The following news items are the most crucial for investors to know as they begin their trading day:
Stocks sputter along
Following a mixed day on Tuesday, U.S. equity markets were expected to open virtually flat on Wednesday. After a solid July, stocks had some momentum going into August, but as the summer progressed, things significantly slowed down. The S&P 500 has been roughly steady so far this month after rising 9% in July. According to one expert, the markets are engaged in a “tug of war” over the state of the economy and potential Fed actions. As long as inflation stays strong, the central bank is anticipated to raise rates once again in September. Markets are currently in the height of earnings season. Wednesday after the bell, Salesforce and Nvidia are scheduled to report, while Peloton, Gap, Dollar General, and Dollar Tree are scheduled for Thursday.
Amazon seller having issues

The largest Amazon seller is getting ready to liquidate, according to Annie Palmer of CNBC. Pharmapacks, an online retailer of health and beauty items, topped Amazon’s U.S. seller list about a year ago. Packable, its parent firm, was also preparing to go public through a SPAC. Following its failure to obtain a lifeline from financiers, Packable is now terminating its workforce. The business prospered in the early stages of the epidemic, but recent supply chain problems caused it to have some items out of stock, which slowed down revenue growth.
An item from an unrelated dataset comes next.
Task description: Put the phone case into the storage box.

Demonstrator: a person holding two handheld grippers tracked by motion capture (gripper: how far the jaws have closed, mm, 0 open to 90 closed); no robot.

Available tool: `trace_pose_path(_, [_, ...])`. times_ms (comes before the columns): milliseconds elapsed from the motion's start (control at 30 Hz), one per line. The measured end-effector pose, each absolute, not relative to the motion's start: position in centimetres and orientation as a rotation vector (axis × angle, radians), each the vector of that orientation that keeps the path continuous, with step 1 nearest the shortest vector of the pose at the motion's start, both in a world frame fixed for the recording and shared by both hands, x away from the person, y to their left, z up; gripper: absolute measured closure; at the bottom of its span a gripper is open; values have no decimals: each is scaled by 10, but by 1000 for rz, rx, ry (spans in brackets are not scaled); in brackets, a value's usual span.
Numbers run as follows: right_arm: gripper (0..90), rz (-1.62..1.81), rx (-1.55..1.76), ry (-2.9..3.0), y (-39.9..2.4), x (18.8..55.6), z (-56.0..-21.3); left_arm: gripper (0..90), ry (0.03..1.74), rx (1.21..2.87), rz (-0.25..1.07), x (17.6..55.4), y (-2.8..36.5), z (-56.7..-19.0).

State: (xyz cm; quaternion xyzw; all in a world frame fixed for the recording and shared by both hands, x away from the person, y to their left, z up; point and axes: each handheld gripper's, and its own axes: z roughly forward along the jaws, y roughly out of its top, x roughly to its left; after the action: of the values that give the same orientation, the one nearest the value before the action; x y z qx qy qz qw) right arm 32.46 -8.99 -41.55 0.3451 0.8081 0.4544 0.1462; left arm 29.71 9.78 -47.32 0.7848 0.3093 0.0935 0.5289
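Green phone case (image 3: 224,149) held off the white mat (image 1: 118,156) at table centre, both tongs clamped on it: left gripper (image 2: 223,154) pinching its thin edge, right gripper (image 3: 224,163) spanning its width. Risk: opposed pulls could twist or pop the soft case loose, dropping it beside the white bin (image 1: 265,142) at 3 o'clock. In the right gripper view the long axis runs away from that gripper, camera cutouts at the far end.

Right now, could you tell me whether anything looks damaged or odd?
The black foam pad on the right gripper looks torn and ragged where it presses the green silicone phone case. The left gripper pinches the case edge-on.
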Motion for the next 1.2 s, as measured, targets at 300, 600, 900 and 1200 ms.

What Macy’s and Nordstrom are telling us
While higher-end retailers Nordstrom and Macy’s are reducing their expectations as they deal with weaker demand and their own inventory problems, Walmart and Target maintain their predictions while aggressively marking down mountains of unsold merchandise. The updates support the idea that consumers are spending more on necessities like groceries, which favors Walmart, the biggest retailer and the country’s largest supermarket. On Wednesday, Nordstrom and Macy’s both posted solid quarterly earnings, but they also issued a warning that their customers were delaying purchases of discretionary goods, particularly clothing. “We are adjusting our plans and taking action to navigate this dynamic in the short term, including aligning inventory and expenses to recent trends,” on Tuesday, the CEO of Nordstrom said.
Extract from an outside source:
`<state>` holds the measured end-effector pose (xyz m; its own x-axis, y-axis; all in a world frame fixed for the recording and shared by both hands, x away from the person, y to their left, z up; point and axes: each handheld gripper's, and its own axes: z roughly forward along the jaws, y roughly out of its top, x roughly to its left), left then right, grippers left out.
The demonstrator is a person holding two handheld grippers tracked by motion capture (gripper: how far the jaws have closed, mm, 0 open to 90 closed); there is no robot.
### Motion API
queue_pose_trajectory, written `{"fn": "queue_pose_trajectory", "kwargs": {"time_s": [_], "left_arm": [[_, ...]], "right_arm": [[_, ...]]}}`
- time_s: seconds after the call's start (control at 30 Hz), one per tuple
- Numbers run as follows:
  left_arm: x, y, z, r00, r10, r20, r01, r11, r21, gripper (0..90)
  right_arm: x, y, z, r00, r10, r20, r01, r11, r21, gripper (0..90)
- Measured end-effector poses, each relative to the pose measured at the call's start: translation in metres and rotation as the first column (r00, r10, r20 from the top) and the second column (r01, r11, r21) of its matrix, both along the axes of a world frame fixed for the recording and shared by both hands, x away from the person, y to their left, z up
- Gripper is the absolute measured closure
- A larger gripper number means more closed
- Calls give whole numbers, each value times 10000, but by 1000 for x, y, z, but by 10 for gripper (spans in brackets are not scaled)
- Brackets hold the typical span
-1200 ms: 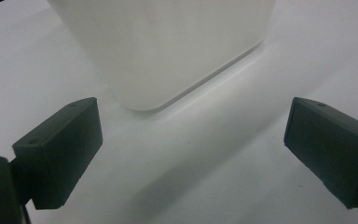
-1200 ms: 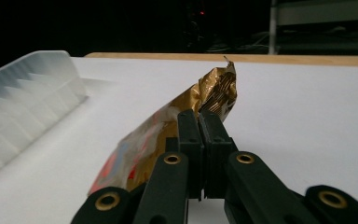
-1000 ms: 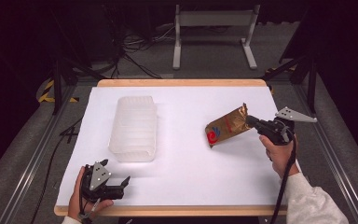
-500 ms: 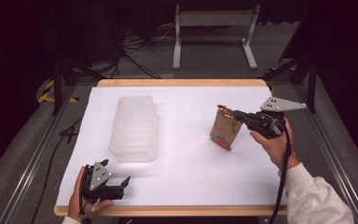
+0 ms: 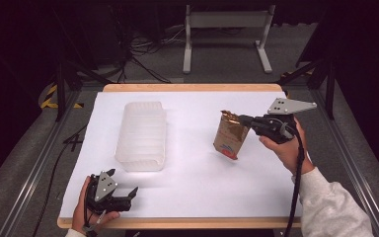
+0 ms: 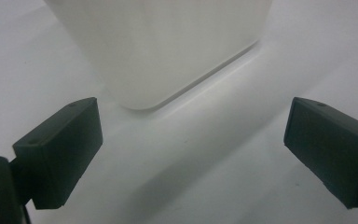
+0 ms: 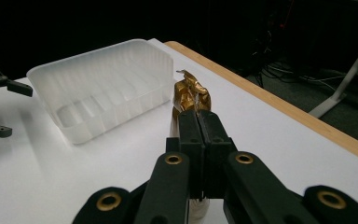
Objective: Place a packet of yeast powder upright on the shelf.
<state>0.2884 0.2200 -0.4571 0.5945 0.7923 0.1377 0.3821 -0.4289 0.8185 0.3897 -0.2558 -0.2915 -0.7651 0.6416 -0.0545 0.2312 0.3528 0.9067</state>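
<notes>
Bag (image 5: 230, 138): gold, crumpled top, held upright by that top in the clamped right gripper (image 5: 243, 118), hung over the right half of the desk (image 5: 192, 168) nearer its far edge. Tub (image 5: 142, 134): clear plastic, empty, set on the left half of the desk, well apart from the bag. Left gripper (image 5: 131, 196): rested at the near left corner, jaws apart, nothing between them, pointed at the tub's near end.

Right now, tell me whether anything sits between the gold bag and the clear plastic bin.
Nothing visible does. The right gripper holds the gold bag by its crimped top, and only bare white tabletop lies between it and the clear plastic bin. The left gripper rests near the table's front edge, off that path.
</notes>
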Motion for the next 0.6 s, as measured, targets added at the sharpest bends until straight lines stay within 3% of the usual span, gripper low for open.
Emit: {"fn": "queue_pose_trajectory", "kwargs": {"time_s": [0.6], "left_arm": [[0, 1, 0, 10000, -44, 48, 44, 10000, 33, 51]], "right_arm": [[11, 21, 9, 9985, 541, 66, -541, 9985, 38, 894]]}}
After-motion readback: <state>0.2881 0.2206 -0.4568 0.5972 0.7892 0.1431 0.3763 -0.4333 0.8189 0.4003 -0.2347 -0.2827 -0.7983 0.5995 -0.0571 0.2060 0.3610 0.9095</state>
Optimism in the mortgage industry

Overall, the demand for mortgages is still low, but a surprising segment of the market displayed indications of recovery. Last week, there was an increase of 4% in requests for government-backed loans with smaller down payments. According to Joel Kan, an economist for the Mortgage Bankers Association, that might be “possibly an indicator of increased first-time homebuyer activity.” Long-term limited housing supply, especially at the lower end of the market. However, demand from homebuyers with higher incomes has somewhat decreased, and the average loan size has shrunk.
Decision on student loan debt

President Joe Biden is rumored to be deciding shortly—possibly as soon as this Wednesday—on whether to waive student loans. According to various sources cited by NBC News, Biden would likely prolong the moratorium on student loan payments while waiving up to $10,000 in interest for borrowers with annual earnings under $125,000. Advocates for reducing student debt, which in the US amounts to more than $1.7 trillion, are unlikely to be satisfied with that. Republicans and some folks who don’t have any outstanding school debt will likewise be offended by it. Polls consistently show support for student debt forgiveness, but a recent CNBC study found that over 60% of participants believe that doing so would increase inflation, which is already high.